Soroti Kasus Febrie, Ahli Hukum Beberkan Aturan Baru Penanganan TPPU

Ahli hukum pidana Mahrus Ali menjelaskan aturan baru penanganan TPPU setelah 1 Januari 2026 wajib menggunakan Pasal 607 KUHP. Dalam sidang praperadilan Febrie Adriansyah di PN Jakarta Selatan, Mahrus menegaskan penyidik tidak dapat mengalternatifkan Pasal 3, 4, atau 5 UU TPPU untuk perkara dengan tempus delicti setelah aturan baru berlaku. Perbedaan utama adalah ancama pidana: UU TPPU maksimal 20 tahun, sedangkan Pasal 607 KUHP 15 tahun atau 5 tahun tergantung bentuk perbuatan.
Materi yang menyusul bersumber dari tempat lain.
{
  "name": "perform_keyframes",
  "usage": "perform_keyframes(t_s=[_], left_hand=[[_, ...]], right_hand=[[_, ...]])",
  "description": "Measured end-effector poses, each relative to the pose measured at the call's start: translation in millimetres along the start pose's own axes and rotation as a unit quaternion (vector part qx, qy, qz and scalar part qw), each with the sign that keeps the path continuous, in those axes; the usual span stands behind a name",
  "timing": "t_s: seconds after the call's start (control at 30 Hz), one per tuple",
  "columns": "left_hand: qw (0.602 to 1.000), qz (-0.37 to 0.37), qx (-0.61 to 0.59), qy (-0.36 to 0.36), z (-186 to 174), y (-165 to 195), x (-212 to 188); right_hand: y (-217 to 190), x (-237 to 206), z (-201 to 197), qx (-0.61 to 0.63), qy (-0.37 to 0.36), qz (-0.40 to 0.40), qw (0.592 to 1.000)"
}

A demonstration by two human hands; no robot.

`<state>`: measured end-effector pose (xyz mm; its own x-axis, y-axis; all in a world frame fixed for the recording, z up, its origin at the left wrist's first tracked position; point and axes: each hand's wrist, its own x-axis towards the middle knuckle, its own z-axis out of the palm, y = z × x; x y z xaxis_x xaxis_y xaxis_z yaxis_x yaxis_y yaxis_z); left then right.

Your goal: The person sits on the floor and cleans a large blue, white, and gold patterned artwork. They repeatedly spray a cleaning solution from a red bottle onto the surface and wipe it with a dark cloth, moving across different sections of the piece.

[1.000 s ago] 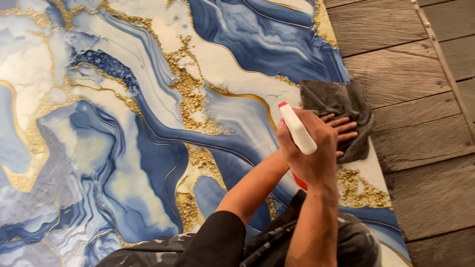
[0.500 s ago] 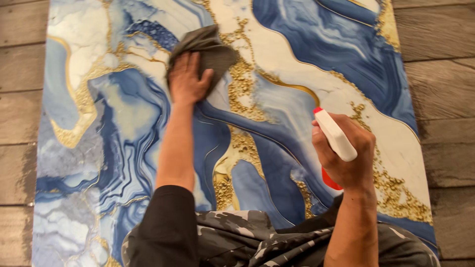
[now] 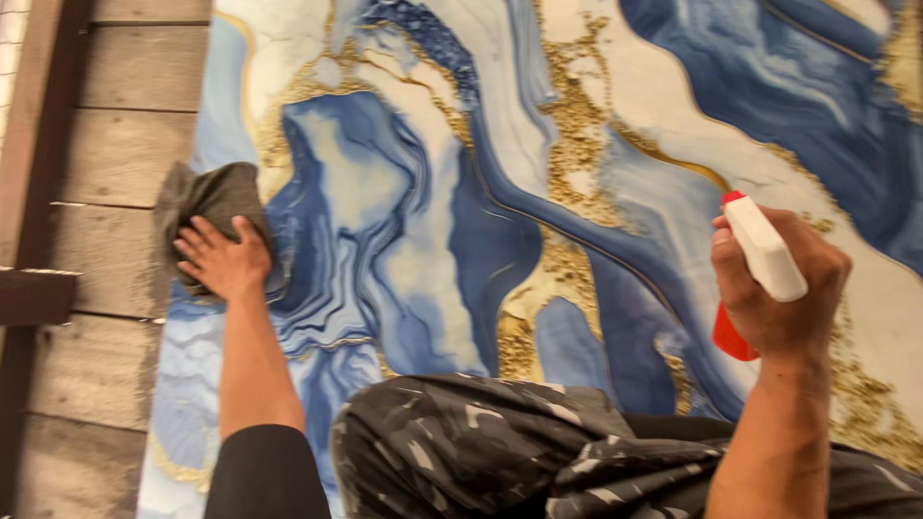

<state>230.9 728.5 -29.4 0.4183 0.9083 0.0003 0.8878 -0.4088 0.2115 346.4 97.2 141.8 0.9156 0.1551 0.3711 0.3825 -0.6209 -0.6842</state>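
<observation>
We look down from the head camera onto a large panel [image 3: 596, 144] painted in swirls of blue, white and pale cream, with rough gold veins running through it. It lies flat on grey wooden planks [image 3: 115, 135], which show along the left side.

Left hand [image 3: 223, 258]: palm down, fingers spread, pressed flat on a dark grey cloth [image 3: 207, 197]. The cloth is bunched under and above the fingers, and sits right at the panel's left edge, partly over the planks. We see the fingertips resting on the fabric, not pinching it. The forearm runs down to a black sleeve [image 3: 264, 476] at the bottom of the view.

Right hand [image 3: 781, 288]: held above the right part of the panel, well apart from the cloth. It is closed in a fist around a spray bottle [image 3: 762, 248]. The white head with a small red tip sticks up out of the grip, tilted to the upper left; a red part shows below the hand. We cannot tell whether a finger sits on the trigger.

Between the two arms, at the bottom, lies dark fabric with pale streaks [image 3: 481, 452], apparently the person's clothing, overlapping the panel's lower edge.

A dark wooden beam [image 3: 34, 288] crosses at the far left, beside the planks. The view is slightly blurred.
</observation>
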Motion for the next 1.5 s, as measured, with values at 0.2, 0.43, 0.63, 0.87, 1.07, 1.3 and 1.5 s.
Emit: perform_keyframes(t_s=[0.2, 0.43, 0.63, 0.87, 1.07, 1.3, 1.5], left_hand=[[1.000, -0.014, -0.017, 0.013, 17, 28, 30], [0.991, 0.130, -0.006, -0.003, 47, 164, 34], [0.944, 0.325, -0.047, 0.024, 92, 330, -93], [0.803, 0.579, -0.110, -0.084, 118, 430, -392], [0.604, 0.783, -0.124, -0.083, 138, 432, -565], [0.599, 0.762, -0.145, -0.198, 137, 453, -558], [0.717, 0.657, -0.213, -0.098, 112, 482, -454]], right_hand=[[-8, 28, 47, -0.004, -0.015, -0.071, 0.997], [-30, 51, 72, 0.011, -0.033, -0.091, 0.995], [-48, 86, 61, 0.011, -0.052, -0.034, 0.998], [-61, 93, 51, 0.045, -0.044, -0.090, 0.994], [-48, 77, 19, 0.064, -0.075, -0.120, 0.988], [-9, 62, -16, 0.122, -0.018, -0.107, 0.987], [27, 44, -65, 0.178, 0.183, -0.043, 0.966]])
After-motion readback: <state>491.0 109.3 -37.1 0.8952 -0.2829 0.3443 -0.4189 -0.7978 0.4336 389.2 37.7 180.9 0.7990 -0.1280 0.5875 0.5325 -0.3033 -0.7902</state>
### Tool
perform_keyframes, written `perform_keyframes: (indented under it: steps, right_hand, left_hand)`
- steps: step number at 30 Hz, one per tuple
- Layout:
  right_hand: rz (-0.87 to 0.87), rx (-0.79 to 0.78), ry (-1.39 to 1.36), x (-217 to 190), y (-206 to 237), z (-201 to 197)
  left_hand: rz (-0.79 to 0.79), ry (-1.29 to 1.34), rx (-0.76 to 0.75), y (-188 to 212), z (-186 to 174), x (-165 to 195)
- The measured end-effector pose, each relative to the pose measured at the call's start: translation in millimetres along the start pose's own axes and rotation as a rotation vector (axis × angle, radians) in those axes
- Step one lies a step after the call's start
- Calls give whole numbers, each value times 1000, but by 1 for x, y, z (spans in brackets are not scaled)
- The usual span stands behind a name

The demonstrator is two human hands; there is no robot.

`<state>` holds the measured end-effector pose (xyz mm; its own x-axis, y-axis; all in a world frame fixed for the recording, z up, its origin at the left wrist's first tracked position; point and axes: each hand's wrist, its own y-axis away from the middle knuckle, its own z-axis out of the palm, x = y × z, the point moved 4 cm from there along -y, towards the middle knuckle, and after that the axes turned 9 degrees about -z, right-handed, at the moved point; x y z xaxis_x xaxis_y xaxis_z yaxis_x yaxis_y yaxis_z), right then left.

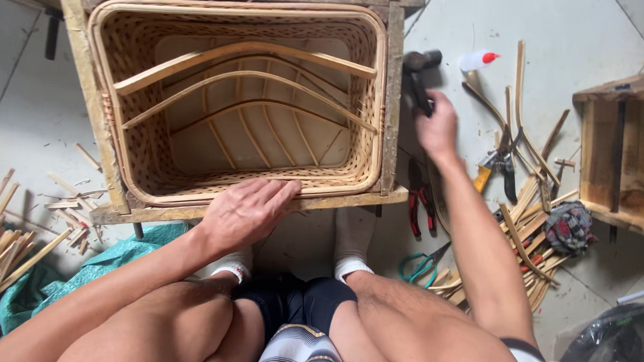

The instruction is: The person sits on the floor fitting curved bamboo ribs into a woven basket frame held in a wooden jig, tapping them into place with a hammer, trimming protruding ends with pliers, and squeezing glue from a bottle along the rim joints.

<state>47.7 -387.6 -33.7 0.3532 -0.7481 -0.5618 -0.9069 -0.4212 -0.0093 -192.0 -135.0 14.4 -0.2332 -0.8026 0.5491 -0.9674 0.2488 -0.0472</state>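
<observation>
a woven basket [234, 103] is seated inside a wooden frame [392, 96] on the tiled floor [17, 106], with curved bamboo strips [246, 78] bent across its inside. the left hand [247, 212] is laid flat on the near rim of the basket, fingers held together and extended. the right hand [436, 124] is closed around the handle of a hammer [418, 74], just beside the frame's right side. red-handled pliers [418, 201] are lying between the right forearm and the frame. green-handled scissors [422, 265] are seen near the right knee. a small white bottle with a red cap [478, 60], loose bamboo slats [529, 214] and a wooden box [628, 153] are spread further right.
</observation>
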Motion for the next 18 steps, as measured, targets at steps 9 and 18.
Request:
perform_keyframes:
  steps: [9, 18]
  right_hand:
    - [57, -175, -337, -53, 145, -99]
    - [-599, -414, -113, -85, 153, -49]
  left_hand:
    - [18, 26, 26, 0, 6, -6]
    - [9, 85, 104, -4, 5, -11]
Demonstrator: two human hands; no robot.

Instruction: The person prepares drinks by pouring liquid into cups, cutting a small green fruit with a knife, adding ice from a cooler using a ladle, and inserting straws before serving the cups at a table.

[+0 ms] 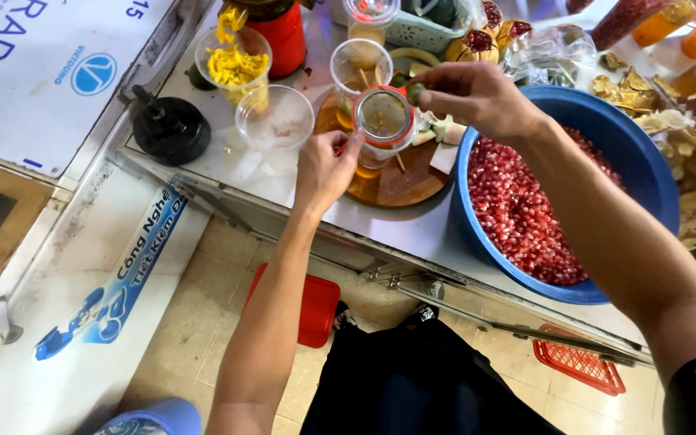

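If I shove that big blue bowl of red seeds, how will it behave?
The blue bowl looks heavy, being nearly full of pomegranate seeds. It would probably slide, not tip, on the smooth metal counter. It sits close to the edge, so a push could unbalance it.

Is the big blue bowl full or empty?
Nearly full. The blue bowl holds red pomegranate seeds heaped close to its rim.

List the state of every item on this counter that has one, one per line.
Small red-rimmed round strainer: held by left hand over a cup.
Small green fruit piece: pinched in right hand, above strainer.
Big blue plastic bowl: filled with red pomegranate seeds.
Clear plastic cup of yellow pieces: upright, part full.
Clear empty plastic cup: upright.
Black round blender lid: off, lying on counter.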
Untuk TPPU sebelum aturan baru, penyidik harus menerapkan prinsip lex favorio. Mahrus juga menekankan TPPU merupakan follow-up crime yang tidak dapat terpisah dari tindak pidana asal (predicate crime), sehingga penyidikan harus pertama mengusut tindak pidana asal terlebih dahulu.